Received 24 June 2017; Revised 6 October 2017; Accepted 5 November 2017; Published 8 February 2018

Academic Editor: Zissis Chroneos

Copyright © 2018 Liqian Zhu et al. This is an open access article distributed under the Creative Commons Attribution License, which permits unrestricted use, distribution, and reproduction in any medium, provided the original work is properly cited.

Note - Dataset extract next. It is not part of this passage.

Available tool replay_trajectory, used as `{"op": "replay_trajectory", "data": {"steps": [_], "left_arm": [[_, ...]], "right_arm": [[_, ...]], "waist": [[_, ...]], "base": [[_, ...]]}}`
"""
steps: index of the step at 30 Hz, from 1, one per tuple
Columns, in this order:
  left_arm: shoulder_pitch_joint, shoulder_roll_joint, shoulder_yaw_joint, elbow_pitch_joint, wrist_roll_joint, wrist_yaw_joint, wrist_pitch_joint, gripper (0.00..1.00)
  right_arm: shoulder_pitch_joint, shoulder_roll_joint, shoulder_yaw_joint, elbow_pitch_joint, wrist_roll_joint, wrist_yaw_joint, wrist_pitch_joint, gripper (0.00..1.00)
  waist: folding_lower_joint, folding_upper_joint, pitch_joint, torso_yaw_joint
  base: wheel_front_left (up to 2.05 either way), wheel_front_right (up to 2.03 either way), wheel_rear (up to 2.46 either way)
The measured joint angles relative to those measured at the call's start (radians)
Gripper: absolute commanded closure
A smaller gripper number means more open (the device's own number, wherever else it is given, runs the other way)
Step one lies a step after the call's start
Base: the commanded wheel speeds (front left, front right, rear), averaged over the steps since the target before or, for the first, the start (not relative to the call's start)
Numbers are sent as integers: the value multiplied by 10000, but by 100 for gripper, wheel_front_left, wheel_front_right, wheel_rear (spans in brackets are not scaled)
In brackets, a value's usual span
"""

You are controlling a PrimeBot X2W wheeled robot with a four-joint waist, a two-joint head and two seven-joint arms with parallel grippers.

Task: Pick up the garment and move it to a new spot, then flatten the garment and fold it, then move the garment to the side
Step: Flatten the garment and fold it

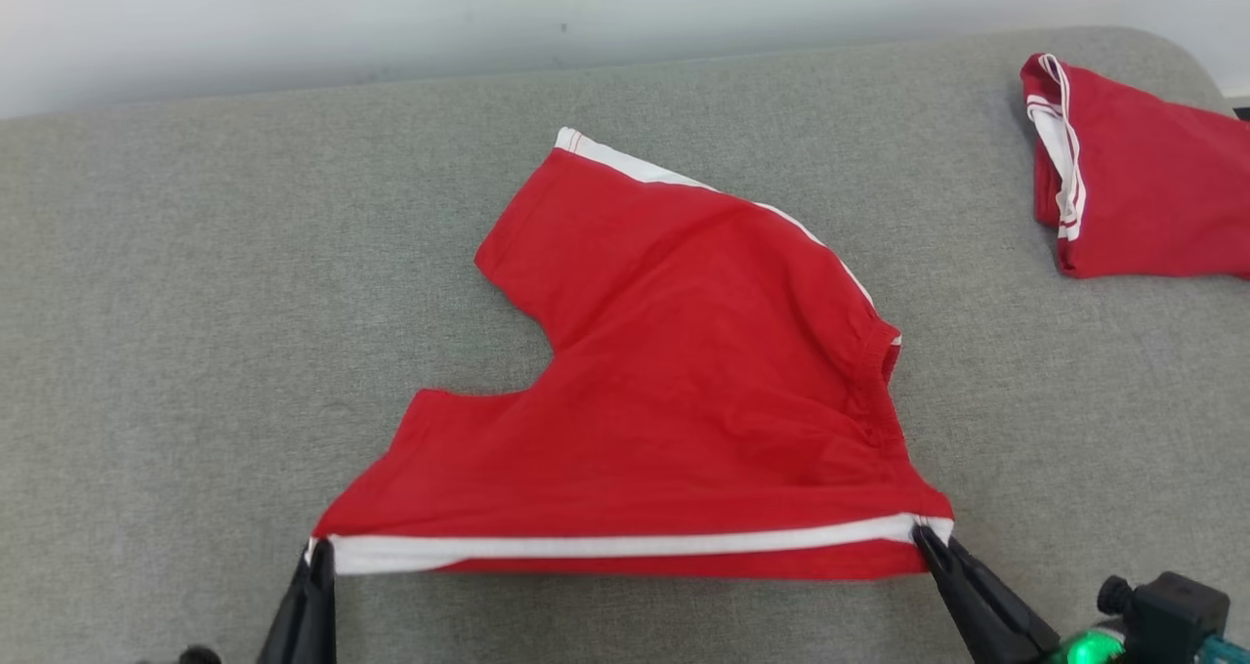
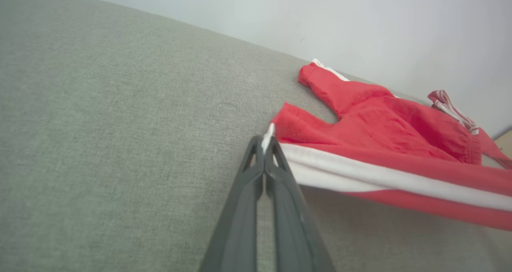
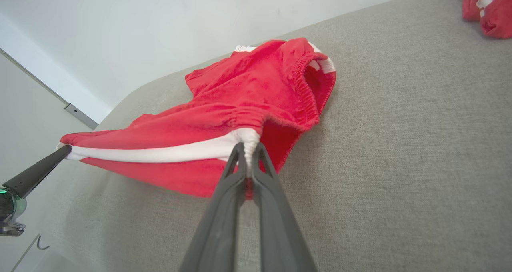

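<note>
— What takes up most of the head view?
— A broad grey woven-fabric padded surface [image 1: 176,352]. In its middle lie the red fabric shorts with a white side stripe [image 1: 684,381], one leg pointing toward the far side and the striped near edge pulled straight.
— Anything else red?
— A smaller folded red garment with white trim [image 1: 1143,186], well apart at the far right.
— And the grippers?
— The left gripper [image 1: 317,555] pinches the leg-hem end of the stripe and the right gripper [image 1: 925,537] pinches the waistband end. Both pairs of jaws are clamped tight on the shorts.
— What do the wrist views add?
— The left wrist view shows the near edge raised off the surface, with shadow beneath it. The right wrist view shows the gathered elastic waistband [image 3: 308,84] gaping open, where the head view gives a puckered seam.
</note>
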State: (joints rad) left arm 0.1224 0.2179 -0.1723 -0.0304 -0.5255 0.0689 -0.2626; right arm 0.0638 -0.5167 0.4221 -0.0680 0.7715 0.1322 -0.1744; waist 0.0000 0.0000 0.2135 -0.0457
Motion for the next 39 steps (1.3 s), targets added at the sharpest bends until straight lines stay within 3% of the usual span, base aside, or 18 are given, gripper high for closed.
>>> {"op": "replay_trajectory", "data": {"steps": [6, 12, 23, 31, 39], "left_arm": [[-1481, 740, -42, 217, 529, -422, 263, 100], [-3969, 1463, -245, 458, 890, -842, 1417, 100], [-8331, 2683, -936, 2621, 1267, -1764, 3214, 100], [-10807, 2805, -1793, 4767, 1369, -1973, 3425, 100], [-11965, 2934, -2811, 6450, 1471, -2000, 3010, 100]], "right_arm": [[-819, 575, -242, -44, -90, 0, 163, 100], [-2073, 1204, -339, 635, -165, -2, -23, 100], [-4778, 2688, -102, 2464, -380, -2, -646, 100], [-6020, 3185, 123, 3290, -564, -2, -825, 100], [-6557, 3544, 566, 3517, -600, -2, -863, 100]], "waist": [[1, 0, 169, -230], [1, 1, 516, -555], [3, 1, 1810, -1487], [4, 2, 2752, -2215], [3, 2, 3307, -2913]], "base": [[0, 0, 0], [0, 0, 0], [0, 0, 0], [0, 0, 0], [0, 0, 0]]}}
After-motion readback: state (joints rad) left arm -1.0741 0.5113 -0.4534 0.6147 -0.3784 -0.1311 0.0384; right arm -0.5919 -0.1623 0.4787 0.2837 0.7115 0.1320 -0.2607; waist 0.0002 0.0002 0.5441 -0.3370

Macrophages are crucial members of the mononuclear phagocyte system essential to protect the host from invading pathogens and are central to the inflammatory response with their ability to acquire specialized phenotypes of inflammatory (M1) and anti-inflammatory (M2) and to produce a pool of inflammatory mediators. Equipped with a broad range of receptors, such as Toll-like receptor 4 (TLR4), CD14, and Fc gamma receptors (FcγRs), macrophages can efficiently recognize and phagocytize invading pathogens and secrete cytokines by triggering various secondary signaling pathways. Phospholipase C (PLC) is a family of enzymes that hydrolyze phospholipids, the most significant of which is phosphatidylinositol 4,5-bisphosphate [PI(4,5)P2]. Cleavage at the internal phosphate ester generates two second messengers, inositol 1,4,5-trisphosphate (IP3) and diacylglycerol (DAG), both of which mediate in diverse cellular functions including the inflammatory response. Recent studies have shown that some PLC isoforms are involved in multiple stages in TLR4-, CD14-, and FcγRs-mediated activation of nuclear factor kappa B (NF-κB), mitogen-activated protein kinase (MAPK), and interferon regulatory factors (IRFs), all of which are associated with the regulation of the inflammatory response. Therefore, secondary signaling by PLC is implicated in the pathogenesis of numerous inflammatory diseases. This review provides an overview of our current knowledge on how PLC signaling regulates the macrophage-mediated inflammatory response.